Apparel Manufacturing Ranks Third Among Top Reshoring Industries

Reshoring has been a hot topic across multiple sectors as U.S. manufacturers push to reignite the once dwindling industry, and a new study revealed that the apparel industry is one of the top sectors bringing business back to America.

Global management consulting firm A.T. Kearney recently released a report titled, “The Truth About Reshoring: Not What It’s Cracked Up to Be,” and found that while reshoring doesn’t seem to be happening as much as hype would suggest, some sectors are seeing a resurgence.

A.T. Kearney analyzed close to 700 reshoring cases that have been announced in the last five years to show the change in ratio between U.S. manufacturing imports and gross output during that time period. The index is actually expected to show a slower year-over-year increase in reshoring cases, lower by 20 basis points from 2013, as offshoring to foreign manufacturing markets outpaces reshoring.

“Many of these cases in the A.T. Kearney Reshoring Database are still in the early stages of implementation and have yet to translate into real economic impact. So the benefits to the U.S. manufacturing sector have not been fully realized. But the fact that the number of reported reshoring cases appears to be no longer growing as fast as it did over the past three years is a first interesting observation that appears to contradict the hype,” the report noted.

The top three sectors where reshoring was most prevalent were: electrical equipment, appliance and component manufacturing with 15 percent of the cases, transportation equipment manufacturing with 15 percent of the cases and apparel manufacturing with 12 percent of the cases—an unexpected discovery as most believed low-wages abroad would keep apparel manufacturing from coming back to America.

According to the firm’s studies, apparel reshoring cases have been increasing for the past two years.

Between 2011 and 2012, the value of offshore apparel imports decreased by $845 million, while U.S. manufacturing gross output for apparel increased by $640 million. “Admittedly, these are not large numbers in the scope of the U.S. economy—or even the broad sweep of cut and sew offshoring—but they are a clear demonstration of the tangible results of reshoring in that industry,” the study noted.

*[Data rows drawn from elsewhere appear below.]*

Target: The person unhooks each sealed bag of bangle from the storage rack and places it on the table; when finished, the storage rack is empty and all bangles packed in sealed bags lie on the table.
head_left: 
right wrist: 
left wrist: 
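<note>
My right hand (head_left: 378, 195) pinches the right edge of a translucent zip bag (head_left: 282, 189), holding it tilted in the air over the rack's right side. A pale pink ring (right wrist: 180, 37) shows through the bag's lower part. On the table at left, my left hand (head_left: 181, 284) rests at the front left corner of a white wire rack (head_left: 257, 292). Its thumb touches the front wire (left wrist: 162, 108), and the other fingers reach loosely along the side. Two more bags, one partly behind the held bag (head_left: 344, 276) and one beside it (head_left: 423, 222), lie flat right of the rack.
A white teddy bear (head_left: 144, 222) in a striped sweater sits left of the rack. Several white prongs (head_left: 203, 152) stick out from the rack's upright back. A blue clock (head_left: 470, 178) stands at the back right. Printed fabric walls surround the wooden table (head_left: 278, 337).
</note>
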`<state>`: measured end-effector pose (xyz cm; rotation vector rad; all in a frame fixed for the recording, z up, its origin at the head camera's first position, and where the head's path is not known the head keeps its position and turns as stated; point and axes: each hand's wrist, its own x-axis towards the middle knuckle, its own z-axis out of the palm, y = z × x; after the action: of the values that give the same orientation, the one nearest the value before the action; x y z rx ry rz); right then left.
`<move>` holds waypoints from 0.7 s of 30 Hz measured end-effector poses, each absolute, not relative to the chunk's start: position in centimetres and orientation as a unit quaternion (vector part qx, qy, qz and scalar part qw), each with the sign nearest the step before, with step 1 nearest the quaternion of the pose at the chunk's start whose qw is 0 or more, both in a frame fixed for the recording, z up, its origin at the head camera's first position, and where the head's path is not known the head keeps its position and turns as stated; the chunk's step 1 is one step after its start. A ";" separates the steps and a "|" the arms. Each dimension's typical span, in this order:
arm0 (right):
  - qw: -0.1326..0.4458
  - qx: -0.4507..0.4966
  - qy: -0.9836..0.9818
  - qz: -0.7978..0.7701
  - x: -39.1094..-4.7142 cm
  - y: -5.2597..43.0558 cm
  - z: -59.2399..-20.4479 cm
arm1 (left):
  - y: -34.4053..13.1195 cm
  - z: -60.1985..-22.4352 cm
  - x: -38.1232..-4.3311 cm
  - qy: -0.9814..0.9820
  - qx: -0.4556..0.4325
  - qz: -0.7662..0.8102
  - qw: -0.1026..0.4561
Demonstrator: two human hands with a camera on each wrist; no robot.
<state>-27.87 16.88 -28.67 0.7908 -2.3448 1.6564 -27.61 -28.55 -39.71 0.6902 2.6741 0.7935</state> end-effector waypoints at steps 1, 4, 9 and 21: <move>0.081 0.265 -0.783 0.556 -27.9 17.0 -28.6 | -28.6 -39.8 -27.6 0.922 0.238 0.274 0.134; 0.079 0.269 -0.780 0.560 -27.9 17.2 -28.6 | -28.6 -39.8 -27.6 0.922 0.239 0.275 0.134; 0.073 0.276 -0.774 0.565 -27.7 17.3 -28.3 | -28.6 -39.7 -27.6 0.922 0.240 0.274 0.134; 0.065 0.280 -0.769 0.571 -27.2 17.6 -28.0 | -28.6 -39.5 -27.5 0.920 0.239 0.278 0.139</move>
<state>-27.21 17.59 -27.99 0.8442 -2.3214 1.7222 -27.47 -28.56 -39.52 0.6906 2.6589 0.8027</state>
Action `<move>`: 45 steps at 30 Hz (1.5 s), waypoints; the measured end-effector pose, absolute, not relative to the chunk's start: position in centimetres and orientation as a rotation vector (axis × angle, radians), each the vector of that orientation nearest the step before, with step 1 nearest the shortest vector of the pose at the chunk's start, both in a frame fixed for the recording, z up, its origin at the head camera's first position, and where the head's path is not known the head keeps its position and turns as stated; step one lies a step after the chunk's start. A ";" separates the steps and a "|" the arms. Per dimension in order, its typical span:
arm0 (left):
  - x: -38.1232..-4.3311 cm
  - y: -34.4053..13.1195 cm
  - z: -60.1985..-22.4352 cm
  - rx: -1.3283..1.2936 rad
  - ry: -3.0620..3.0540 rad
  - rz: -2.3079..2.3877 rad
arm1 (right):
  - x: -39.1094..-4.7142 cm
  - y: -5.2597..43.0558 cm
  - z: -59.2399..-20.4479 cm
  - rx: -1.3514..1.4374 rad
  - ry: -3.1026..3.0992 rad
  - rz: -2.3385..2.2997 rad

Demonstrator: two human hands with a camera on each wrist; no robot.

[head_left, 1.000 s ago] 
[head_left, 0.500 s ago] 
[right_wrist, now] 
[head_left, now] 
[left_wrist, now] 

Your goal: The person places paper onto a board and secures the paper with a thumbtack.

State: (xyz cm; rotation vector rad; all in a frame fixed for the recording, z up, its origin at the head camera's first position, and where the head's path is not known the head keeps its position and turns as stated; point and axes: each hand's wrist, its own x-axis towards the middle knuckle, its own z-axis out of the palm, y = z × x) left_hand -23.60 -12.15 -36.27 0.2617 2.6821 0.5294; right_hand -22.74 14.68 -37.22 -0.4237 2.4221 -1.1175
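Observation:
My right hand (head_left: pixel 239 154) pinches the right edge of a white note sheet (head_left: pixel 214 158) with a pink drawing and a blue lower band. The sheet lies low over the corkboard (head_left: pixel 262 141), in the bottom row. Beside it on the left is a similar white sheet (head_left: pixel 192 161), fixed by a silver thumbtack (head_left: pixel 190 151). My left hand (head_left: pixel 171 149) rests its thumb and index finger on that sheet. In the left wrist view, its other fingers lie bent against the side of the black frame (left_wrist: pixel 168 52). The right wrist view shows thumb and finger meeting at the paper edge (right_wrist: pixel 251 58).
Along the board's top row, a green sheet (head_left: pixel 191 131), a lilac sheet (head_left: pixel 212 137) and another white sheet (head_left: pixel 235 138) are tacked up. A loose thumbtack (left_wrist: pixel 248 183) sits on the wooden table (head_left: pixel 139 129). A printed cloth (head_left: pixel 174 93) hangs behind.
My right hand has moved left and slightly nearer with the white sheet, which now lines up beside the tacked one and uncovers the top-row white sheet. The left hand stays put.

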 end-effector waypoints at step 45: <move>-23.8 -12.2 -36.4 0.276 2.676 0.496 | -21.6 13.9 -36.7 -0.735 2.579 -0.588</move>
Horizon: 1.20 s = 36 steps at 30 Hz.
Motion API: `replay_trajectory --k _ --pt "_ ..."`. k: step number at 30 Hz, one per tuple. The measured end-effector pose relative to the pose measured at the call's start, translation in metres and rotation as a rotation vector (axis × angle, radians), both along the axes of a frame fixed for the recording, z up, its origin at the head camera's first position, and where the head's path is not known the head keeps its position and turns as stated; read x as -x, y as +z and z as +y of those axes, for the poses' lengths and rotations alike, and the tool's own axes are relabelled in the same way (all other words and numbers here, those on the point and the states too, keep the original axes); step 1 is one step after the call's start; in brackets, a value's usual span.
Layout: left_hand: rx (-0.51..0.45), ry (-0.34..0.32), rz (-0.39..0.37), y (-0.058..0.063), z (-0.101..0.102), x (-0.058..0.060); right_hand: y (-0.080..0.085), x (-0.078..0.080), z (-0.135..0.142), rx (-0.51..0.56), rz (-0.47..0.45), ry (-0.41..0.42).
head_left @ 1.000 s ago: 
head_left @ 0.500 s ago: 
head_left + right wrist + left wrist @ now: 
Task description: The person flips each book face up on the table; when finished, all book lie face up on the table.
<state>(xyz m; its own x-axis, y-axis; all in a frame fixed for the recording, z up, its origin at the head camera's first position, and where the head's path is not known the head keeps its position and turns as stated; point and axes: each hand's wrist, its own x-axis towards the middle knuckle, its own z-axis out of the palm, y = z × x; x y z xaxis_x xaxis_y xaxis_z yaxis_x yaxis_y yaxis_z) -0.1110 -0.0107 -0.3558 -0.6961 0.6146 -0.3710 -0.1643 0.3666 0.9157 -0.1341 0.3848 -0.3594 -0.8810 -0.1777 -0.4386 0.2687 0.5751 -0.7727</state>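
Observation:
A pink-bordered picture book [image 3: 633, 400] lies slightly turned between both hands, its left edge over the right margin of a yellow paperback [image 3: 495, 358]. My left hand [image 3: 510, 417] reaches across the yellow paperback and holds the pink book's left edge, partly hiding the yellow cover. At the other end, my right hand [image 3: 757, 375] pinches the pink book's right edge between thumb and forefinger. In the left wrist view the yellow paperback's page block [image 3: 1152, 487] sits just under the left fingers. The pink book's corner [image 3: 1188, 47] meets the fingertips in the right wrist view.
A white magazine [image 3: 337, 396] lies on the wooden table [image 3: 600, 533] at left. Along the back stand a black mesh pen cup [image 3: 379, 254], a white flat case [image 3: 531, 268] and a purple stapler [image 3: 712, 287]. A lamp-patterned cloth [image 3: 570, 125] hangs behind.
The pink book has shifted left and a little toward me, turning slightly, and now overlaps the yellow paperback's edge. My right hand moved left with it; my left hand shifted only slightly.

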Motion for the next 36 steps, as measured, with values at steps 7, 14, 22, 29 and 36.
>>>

Owed to the fast fashion frenzy, customers are now expecting shorter lead times and, as everyone is more concerned about supply chain disruptions, companies are rethinking their supply chains.

“Many of these apparel manufacturers rightly argue that smaller runs of high-quality garments that sell at full-price are far better than volume runs of garments that have to be sold at discount. The need to continuously shrink and optimize the supply chain will remain in the foreseeable future,” the report noted.

Pramod Gupta, A.T. Kearney principal and study co-author said, “The premium and brand/image driven segment of Apparel is driving the sudden resurgence [of reshoring] in the sector. The premium segment is able to better respond to changing “fast fashion” trends in a volatile consumer demand by having manufacturing closer to design centers. Leaner and shorter inventory pipeline has offset rising costs of retail discounting for many of the retailers. In addition, some consumers are becoming more inclined to buy products made in America for their quality and sustainability, even if they are higher-priced.”

But despite the uptick, American apparel manufacturing may not be a staying trend.

“Though more companies may return to domestic production in the next two to three years, we do not expect the trend to continue in the long term,” Gupta said. “One reason is that for apparel, manufacturing costs in the U.S. are relatively higher than the offshore production. While ‘made-in-America’ products do command a premium, how much premium consumers are willing to pay for those products is still an unknown factor.”

For brands that are not premium or driven by their image, reshoring may always be cost prohibitive with much lower-cost labor readily available overseas.

Gupta said, “For more staple brands, manufacturing cost differentials are still a significant portion of the total costs. Most clothiers for non-premium brands are expected to continue to rely on oversees manufacturing locations in order to compete in a very cost-sensitive US consumer market.”